- [GOAL OF THE EXERCISE]: List every line in this data where the string "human" occurs.

Data records:
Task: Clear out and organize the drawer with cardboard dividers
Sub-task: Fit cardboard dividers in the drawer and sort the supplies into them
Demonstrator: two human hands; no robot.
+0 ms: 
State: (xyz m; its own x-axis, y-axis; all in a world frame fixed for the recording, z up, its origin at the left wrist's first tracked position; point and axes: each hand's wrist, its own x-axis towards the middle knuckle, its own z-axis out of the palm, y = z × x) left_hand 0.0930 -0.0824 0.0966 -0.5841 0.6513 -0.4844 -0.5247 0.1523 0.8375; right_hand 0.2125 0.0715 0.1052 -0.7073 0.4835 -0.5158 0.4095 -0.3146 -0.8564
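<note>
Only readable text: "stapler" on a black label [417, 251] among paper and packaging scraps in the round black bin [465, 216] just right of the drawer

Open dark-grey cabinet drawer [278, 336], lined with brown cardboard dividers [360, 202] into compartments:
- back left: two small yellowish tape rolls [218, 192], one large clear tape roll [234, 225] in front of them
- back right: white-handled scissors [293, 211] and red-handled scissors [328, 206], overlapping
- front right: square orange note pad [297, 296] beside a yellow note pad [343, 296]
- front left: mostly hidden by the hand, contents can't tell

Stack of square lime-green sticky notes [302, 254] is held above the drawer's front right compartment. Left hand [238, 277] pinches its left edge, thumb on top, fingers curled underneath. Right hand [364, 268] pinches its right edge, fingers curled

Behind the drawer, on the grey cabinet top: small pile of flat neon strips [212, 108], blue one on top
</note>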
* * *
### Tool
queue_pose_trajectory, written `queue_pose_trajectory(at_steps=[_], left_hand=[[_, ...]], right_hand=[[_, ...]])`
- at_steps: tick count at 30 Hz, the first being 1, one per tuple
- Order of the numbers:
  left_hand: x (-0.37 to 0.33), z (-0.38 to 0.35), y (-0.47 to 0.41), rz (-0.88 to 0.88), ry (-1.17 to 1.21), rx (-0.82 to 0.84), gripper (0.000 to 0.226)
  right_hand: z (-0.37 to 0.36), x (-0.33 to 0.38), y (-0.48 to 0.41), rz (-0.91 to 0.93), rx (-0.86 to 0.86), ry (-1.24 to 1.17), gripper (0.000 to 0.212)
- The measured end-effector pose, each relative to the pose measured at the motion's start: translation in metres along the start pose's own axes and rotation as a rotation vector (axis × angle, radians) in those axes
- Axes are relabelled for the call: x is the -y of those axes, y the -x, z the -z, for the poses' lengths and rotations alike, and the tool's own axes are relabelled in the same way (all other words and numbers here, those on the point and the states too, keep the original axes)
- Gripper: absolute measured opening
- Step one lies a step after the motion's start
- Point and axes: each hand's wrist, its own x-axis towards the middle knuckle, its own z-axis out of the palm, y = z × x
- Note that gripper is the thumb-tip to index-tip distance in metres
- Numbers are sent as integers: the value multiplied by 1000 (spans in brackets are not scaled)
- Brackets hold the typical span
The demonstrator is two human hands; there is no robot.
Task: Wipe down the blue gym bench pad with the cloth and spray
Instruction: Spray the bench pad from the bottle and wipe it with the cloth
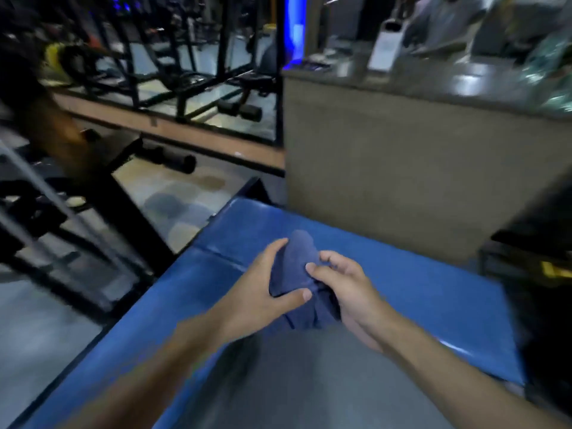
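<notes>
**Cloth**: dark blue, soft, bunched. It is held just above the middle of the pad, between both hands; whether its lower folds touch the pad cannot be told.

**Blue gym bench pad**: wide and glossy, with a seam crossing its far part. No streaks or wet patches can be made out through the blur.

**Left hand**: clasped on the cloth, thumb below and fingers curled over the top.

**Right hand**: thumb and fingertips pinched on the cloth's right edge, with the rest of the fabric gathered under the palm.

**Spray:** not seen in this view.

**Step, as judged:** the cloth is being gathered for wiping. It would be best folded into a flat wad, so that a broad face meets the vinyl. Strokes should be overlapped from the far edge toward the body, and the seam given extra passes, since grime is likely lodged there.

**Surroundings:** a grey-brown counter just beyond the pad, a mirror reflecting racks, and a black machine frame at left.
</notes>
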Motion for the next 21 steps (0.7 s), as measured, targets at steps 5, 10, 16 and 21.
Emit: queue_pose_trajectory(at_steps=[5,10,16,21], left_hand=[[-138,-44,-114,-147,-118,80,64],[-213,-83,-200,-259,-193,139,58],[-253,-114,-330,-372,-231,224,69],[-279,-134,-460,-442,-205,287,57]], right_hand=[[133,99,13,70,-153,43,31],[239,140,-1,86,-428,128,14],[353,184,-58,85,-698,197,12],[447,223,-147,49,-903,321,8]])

- [WORKED SOLUTION]:
Demonstrator: two human hands; no robot.
The demonstrator is two human hands; there is no robot.

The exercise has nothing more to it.